__Work item__: Please give the count of lines below that include "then" and leave out everything else.

Data: Begin

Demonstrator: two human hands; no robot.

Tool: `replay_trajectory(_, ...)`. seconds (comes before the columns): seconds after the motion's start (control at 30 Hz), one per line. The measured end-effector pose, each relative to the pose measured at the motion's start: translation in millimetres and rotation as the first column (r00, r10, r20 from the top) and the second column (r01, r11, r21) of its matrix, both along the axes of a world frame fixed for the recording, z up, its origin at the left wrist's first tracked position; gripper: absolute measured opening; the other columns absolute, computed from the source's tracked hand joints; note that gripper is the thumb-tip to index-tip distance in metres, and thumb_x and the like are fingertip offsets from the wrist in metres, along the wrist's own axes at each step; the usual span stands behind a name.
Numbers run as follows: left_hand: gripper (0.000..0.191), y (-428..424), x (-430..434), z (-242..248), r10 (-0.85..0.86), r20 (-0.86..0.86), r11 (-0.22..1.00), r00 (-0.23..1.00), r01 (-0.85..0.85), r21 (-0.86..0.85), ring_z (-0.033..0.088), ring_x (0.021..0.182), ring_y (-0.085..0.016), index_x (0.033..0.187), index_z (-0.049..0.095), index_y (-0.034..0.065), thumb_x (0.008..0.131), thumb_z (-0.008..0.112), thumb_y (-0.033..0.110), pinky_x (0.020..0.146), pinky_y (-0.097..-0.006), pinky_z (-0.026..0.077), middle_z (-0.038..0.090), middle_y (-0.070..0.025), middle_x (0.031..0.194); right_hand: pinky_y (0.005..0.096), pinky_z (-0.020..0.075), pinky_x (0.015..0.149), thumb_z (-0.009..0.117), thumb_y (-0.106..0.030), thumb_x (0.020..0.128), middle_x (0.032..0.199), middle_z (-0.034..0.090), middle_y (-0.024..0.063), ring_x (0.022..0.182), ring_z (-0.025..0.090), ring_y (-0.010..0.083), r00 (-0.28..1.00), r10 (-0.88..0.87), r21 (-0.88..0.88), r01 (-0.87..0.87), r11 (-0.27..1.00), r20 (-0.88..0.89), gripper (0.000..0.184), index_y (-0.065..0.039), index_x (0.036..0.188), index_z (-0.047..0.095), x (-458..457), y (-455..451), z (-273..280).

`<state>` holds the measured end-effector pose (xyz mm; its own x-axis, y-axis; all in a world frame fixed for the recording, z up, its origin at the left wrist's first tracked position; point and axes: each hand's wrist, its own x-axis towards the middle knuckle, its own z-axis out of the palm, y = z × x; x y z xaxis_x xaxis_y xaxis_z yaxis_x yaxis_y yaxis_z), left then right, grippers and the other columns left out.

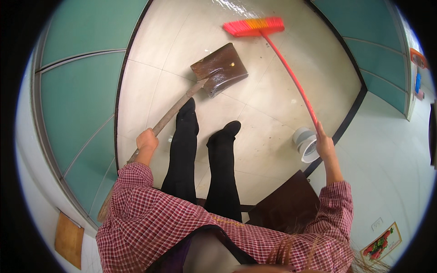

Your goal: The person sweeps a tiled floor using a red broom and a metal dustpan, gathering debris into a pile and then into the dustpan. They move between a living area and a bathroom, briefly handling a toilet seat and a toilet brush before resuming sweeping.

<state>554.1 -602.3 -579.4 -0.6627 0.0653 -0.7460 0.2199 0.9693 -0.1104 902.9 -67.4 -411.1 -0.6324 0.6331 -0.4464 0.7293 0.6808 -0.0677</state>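
My left hand [147, 140] grips the wooden handle of a shovel, whose flat brown blade [225, 70] rests on the tiled floor [211, 112] ahead of my feet. On the blade lies a small yellowish bit [233, 64]. In my right hand [324, 144] is the red stick of a broom [297, 76]. Its red and orange head [254, 26], slightly blurred, is beyond the shovel blade and apart from it. Small dark specks of dirt dot the tiles between the broom and my feet.
A white bucket [304, 143] is beside the right wall, just left of my right hand. Green panels [82, 88] line the left side, and more green panels [375, 51] the far right. A dark brown board-like piece [286, 204] is close by my right leg.
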Motion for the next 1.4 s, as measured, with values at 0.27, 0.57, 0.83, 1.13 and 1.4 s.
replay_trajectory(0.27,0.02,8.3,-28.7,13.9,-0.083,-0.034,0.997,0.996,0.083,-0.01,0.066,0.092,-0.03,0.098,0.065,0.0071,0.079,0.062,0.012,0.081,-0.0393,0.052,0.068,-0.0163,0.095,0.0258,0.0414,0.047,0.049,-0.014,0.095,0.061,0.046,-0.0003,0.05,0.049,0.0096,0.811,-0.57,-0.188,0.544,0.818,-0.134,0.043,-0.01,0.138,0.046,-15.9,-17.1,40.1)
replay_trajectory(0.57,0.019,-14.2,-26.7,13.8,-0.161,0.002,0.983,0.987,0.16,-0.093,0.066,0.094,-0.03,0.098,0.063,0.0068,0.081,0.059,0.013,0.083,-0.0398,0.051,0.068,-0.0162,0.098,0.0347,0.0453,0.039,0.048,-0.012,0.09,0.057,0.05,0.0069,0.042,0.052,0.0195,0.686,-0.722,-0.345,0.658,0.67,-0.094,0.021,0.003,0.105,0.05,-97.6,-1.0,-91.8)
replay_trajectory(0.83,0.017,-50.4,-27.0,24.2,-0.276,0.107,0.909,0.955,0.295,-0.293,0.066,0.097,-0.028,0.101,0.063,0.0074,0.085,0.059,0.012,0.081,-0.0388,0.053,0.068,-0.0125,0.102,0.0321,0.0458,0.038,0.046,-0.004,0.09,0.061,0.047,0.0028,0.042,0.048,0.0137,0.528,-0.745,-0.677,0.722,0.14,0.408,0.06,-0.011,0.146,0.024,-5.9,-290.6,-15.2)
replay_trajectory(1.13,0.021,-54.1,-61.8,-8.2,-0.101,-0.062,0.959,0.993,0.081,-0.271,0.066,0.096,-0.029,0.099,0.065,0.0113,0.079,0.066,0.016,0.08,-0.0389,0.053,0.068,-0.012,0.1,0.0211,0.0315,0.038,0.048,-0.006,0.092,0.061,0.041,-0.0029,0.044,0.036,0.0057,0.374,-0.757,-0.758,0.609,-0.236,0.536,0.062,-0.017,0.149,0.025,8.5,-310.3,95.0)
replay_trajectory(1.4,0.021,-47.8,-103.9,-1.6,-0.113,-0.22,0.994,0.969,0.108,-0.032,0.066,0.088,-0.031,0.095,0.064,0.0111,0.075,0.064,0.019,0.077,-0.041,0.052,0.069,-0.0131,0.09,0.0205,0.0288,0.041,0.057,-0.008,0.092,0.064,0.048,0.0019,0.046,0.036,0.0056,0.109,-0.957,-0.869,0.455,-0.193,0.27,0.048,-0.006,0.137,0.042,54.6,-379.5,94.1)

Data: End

__Solution below__: 2